Mama manggut-manggut.
"Emang Mama paham?"
"Kagak."
"Sama!"
Selanjutnya kami berdua duduk bersantai di sofa ruang tengah, ditemani dua gelas teh es panas dan satu toples macaroni tabur cabe rawit.
***
Menjelang Isya, Tante Aruna datang ke rumah bersama Ghava dan Mbak Ais. Di belakang mereka tampak beberapa orang dengan dandanan yang sangat eye catching.
Tante Fitrianty melambaikan tangan ke arahku. Di sebelah kanannya ada seorang pria tinggi kurus yang mengenakan kacamata hitam. Di belakang mereka ada dua orang perempuan dengan dandanan ajaib pula.

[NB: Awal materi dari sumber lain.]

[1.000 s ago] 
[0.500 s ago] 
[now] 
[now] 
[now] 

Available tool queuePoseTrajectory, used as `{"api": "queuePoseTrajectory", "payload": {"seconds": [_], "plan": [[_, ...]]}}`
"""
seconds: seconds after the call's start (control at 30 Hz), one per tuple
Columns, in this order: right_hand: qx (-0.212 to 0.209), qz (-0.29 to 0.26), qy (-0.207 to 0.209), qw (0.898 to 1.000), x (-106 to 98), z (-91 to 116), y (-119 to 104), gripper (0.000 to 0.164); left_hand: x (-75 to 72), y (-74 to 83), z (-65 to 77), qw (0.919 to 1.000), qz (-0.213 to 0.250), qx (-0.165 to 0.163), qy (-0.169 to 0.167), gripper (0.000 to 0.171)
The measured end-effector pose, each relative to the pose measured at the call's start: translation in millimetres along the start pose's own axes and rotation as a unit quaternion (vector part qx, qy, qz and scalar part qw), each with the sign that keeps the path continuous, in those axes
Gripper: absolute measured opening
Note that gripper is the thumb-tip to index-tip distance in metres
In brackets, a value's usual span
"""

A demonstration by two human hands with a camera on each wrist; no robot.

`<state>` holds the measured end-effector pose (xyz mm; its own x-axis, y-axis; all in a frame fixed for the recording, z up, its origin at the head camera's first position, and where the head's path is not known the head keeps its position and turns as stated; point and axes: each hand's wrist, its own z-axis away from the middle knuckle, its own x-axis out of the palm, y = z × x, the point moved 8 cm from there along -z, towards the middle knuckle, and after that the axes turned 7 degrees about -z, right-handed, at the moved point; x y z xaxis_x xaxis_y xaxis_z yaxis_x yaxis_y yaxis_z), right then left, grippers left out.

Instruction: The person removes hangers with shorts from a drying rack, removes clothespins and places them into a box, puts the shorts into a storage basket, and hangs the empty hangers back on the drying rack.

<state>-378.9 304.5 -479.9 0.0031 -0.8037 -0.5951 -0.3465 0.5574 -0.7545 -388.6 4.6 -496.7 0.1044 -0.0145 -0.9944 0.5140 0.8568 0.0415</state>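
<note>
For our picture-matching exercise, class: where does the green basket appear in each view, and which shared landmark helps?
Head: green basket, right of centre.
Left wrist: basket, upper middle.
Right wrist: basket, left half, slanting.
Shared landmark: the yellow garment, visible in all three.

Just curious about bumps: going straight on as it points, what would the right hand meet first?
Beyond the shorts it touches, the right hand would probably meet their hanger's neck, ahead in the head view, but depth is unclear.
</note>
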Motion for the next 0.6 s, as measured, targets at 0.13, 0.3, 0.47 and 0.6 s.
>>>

"Ayo, Fit. Segera dimulai aja. Takutnya keburu Subuh," ucap Tante Aruna.
Dia membalikkan badan dan berjalan menuju ayunan dengan anggun. Mbak Ais mengikutinya sembari menuntun Ghava.
Jentikan jari Tante Fitrianty memberi kode agar ketiga orang itu segera bekerja.
Pria tinggi itu mulai mengukur lingkaran pinggang, pinggul, leher, kepala, tangan, kaki, jari dan upilku dengan seksama.
Perempuan berbaju ungu muda keabuan tampak sibuk mencatat semua ukuran yang disebutkan sang pria tinggi.
Sementara perempuan yang berbaju kuning bermotif bunga bangkai, sibuk mengambil gambar semua adegan demi adegan pengukuran baju pengantin.
Ehh ... apa?
Pengantin?
Seketika aku menoleh ke arah Mama dan Tante Fitrianty. Mereka sudah senyum-senyum sedari awal acara pengukuran.
"Mama, kok ngukur baju pengantin sih?!" bisikku melalui toa masjid.
"Cuma ngukur doang. Kan sekalian ngukur baju buat acara lamaran," jawab Mama yang terdengar sangat tidak meyakinkan.
Entahlah ....
Aku merasa ada yang aneh di sini.
Sepertinya ada jerapah di balik pohon.
Apalagi melihat Mama mengobrol bisik-bisik menggunakan mic bersama Tante Aruna.
Sungguh membuat hatiku merasa sangat tidak nyaman.
Selesai acara pengukuran baju, aku memilih duduk selonjoran di teras rumah. Sementara para tamu langsung pulang ke alam baka.
Mulutku tak henti mengunyah seblak cengek ceker seuhah (pedas) yang tadi kubeli di warung Mak Ayu.
"Permisi," sapa suara yang sangat kukenal.
Om Andre berdiri dengan gagah di dekat bak sampah.
Saat dia melangkah mendekat, aku nyaris tersedak menahan tawa melihat dandanannya yang sangat aneh.
Memakai kostum mirip penyanyi Elvis Presley berwarna merah menyala, lengkap dengan sepatu mengilat dan rambut disasak tinggi. Di tangannya ada gitar kecil.
Dia duduk di undakan tangga. Memandangku seraya tersenyum lebar.
Petikan gitarnya mulai terdengar. Aku menunggu dia menyanyi dengan hati yang berdebar.
Di jendela ruang tamu tampak Mama mengintip dengan daster berkibar. Sementara Papa berdiri di pintu depan yang terbuka lebar.
Semua mata memandangi pria six bag dengan sangat antusias.
Pacarku memang dekat
Lima langkah dari rumah
Tak perlu kirim surat
SMS juga tak usah
Tepuk tangan membahana terdengar di seantero blok rumah. Para tetangga yang rumahnya berdekatan rupanya ikut menonton konser Om Andre. Mereka menggelar tikar sembari bakar-bakar jagung dan sosis.
"Lagi, Bos!" teriak Tante Fitrianty dari atas genteng rumahku.
"Lanjut!" teriak Tante Aruna dan Om William berbarengan.
"Ayeeee ayeeee," sorak Mak Orien, Mak Satyawati dan Mak Anivia. Entah sejak kapan mereka menggelar lapak di depan rumah.
Beberapa orang mendekat sambil mengacungkan buku kecil dan pensil warna ke Om Andre, yang langsung menandatangani bak penyanyi top papan penggilasan.
Tante Rita, Mak Ayu dan Tante Utami, tak henti-hentinya berpose dan mengambil foto bersama Om Andre yang cengengesan.
Sementara aku masih mematung, dengan mulut tak henti mengunyah rengginang cocol menyan.